Brief: Could the lines from the one containing "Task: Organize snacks" through the end of the material below be returned exactly, with nothing else?
━━━━━━━━━━
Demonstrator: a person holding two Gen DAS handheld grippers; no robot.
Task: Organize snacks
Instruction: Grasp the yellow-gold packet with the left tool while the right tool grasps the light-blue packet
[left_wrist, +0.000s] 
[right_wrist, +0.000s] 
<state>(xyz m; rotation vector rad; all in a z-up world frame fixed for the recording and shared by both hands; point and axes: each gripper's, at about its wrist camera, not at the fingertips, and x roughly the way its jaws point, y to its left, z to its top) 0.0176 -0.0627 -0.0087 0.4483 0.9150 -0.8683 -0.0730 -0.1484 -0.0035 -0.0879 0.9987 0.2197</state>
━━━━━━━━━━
Expected output:
Task: Organize snacks
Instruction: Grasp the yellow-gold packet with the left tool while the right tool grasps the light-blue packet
[left_wrist, +0.000s] 
[right_wrist, +0.000s] 
<state>(xyz m; rotation vector rad; all in a z-up world frame fixed for the recording and shared by both hands; point and axes: each gripper's, at about its wrist camera, not at the fingertips, and x roughly the way its jaws point, y to its left, z to its top) 0.0176 -0.0627 -0.0087 0.4483 0.9150 -0.8683 -0.0730 -0.1484 -0.0035 -0.0879 0.9987 0.2197</state>

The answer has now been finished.